Rather than shortchange the science, Thompson suggested streamlining the bureaucratic process or at least limiting the amount of time a proposal can remained "stalled on someone's desk."
But the wheels of bureaucracy turn slowly. For those outside the government structure, like Thompson, their power is limited to writing articles. Those inside the structure can't even do that. The chain of command is so top-down that there's no mechanism for feedback from those actually touching the papers.
"I agree that the entire process needs to be looked at," Bekis said. "But as a government employee, I shouldn't even be telling you that. My job is to support the rest of the BIA and the Navajo Nation as best I can."
Awkward as it is, however, the process has the advantage of preventing the nation from paving roads willy-nilly.
"It sounds strange, but we have to be careful how many roads we pave," Bekis said. "Once you pave a road, you have to keep it maintained. And a paved road is much more expensive to maintain than a dirt road."
Also, paved roads have a way of generating more dirt roads.
"As soon as you pave a road, people start driving out from it and building houses," Bekis said. "Before you know it, you have 50 miles of new dirt roads that people expect us to maintain."
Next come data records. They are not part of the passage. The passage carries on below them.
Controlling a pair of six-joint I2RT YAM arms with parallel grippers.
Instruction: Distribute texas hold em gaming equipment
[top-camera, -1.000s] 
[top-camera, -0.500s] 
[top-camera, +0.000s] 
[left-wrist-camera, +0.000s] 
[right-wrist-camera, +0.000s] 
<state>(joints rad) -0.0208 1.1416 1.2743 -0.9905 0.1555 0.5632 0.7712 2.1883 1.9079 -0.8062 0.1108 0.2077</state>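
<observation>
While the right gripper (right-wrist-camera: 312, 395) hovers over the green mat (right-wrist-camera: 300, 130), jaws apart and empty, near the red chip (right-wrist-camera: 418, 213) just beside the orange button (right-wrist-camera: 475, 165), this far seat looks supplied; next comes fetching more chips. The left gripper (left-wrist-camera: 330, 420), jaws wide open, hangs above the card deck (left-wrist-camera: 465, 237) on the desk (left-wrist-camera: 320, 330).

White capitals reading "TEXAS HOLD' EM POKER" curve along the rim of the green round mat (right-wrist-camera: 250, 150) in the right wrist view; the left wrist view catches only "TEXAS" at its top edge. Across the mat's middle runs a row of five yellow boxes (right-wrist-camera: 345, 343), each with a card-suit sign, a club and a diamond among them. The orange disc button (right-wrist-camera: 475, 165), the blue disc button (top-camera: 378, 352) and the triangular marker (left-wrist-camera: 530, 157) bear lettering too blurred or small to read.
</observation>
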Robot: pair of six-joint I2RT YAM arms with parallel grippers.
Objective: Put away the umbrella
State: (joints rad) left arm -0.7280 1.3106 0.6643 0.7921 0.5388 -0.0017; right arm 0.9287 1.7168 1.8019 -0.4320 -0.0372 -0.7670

Meanwhile, back at the chapters, thousands of stranded Navajos wait in vain for pavement.
The Wide Ruins Loop, an important school bus route, has been approved since 2007, and Thompson's company is waiting for approval to start its work. They were just notified their contract has been extended until 2011, meaning it's doubtful work will start before then.
Chapter Secretary-Treasurer Bernice Wilson says she doesn't know where the holdup is, and she hasn't even bothered to find out. She knows what the problem is, though.
"Too many people," she opined. "Too many people have a say."